▶ [Given information]:

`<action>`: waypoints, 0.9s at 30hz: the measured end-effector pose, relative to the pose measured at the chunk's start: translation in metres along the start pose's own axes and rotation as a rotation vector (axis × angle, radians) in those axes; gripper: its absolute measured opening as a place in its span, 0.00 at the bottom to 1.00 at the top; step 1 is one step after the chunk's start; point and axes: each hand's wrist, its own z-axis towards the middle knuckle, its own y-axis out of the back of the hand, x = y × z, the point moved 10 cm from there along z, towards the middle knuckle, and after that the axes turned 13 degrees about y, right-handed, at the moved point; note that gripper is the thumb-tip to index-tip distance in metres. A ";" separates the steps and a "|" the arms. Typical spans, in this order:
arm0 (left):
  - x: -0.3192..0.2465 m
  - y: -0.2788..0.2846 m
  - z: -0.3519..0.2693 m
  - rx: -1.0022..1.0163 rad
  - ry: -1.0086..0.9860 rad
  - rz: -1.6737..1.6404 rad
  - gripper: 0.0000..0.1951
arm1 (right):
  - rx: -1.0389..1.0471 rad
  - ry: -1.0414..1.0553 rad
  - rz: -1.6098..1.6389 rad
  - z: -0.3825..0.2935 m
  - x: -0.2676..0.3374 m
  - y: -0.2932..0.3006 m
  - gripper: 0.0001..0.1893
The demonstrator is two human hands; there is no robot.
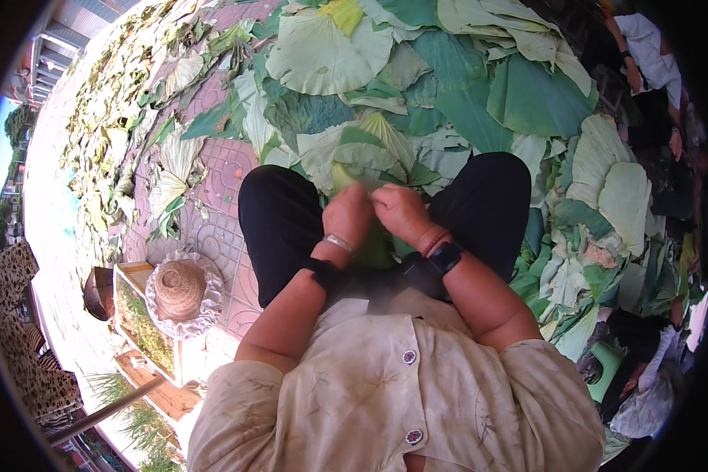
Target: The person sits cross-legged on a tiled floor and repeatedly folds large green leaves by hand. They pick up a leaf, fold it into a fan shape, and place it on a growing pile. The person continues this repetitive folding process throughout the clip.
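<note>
My left hand [349, 217] and my right hand [406, 212] meet between my knees, fingers curled and nearly touching. A green lotus leaf [373, 246] hangs below them, pinched between the fingertips. Its exact edge at the fingers is blurred and partly covered by my hands. Just beyond the hands, a pale folded lotus leaf [369, 160] rests on a broad heap of overlapping leaves. A large round leaf [330, 54] lies pale side up farther out, with a darker green leaf [537, 97] to its right.
Withered leaves [103, 130] cover the paving [227, 171] at left. A straw hat [180, 289] with ruffled trim sits by a planter box [147, 330]; a pole [106, 411] crosses below. At right are a person in white [649, 53] and a green plastic seat [606, 367].
</note>
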 end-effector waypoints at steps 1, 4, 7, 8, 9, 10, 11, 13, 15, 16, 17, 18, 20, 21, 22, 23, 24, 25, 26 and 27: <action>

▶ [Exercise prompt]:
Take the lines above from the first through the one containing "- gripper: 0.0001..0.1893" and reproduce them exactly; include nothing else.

▶ [Output]:
`<action>`: waypoints, 0.9s at 30hz: the measured end-effector pose, relative to the pose measured at the chunk's start: translation in metres along the start pose's own axes and rotation as a rotation vector (axis × angle, radians) in those axes; gripper: its absolute measured opening as a place in its span, 0.00 at the bottom to 1.00 at the top; step 1 is one step after the chunk's start; point and axes: each hand's wrist, its own z-axis towards the middle knuckle, its own y-axis out of the back of the hand, x = y × z, the point moved 10 cm from there along z, towards the middle knuckle, and after that the axes turned 13 degrees about y, right-handed, at the moved point; note that gripper is the thumb-tip to index-tip distance in metres. A ";" separates the steps and a "|" the arms. Typical spans, in this order:
arm0 (left):
  - x: -0.3192..0.2465 m
  - y: -0.2788..0.2846 m
  - z: -0.3519..0.2693 m
  - rx: -1.0022..1.0163 rad
  - ry: -1.0086..0.9860 rad
  - rz: -1.6737..1.6404 rad
  - gripper: 0.0000..0.1951
arm1 (right):
  - rx: -1.0389..1.0471 rad
  - ry: -1.0414..1.0553 rad
  - rz: -1.6098..1.6389 rad
  - z: -0.3825..0.2935 m
  - x: -0.2676..0.3374 m
  - y: -0.2932..0.3006 m
  - gripper: 0.0001..0.1893

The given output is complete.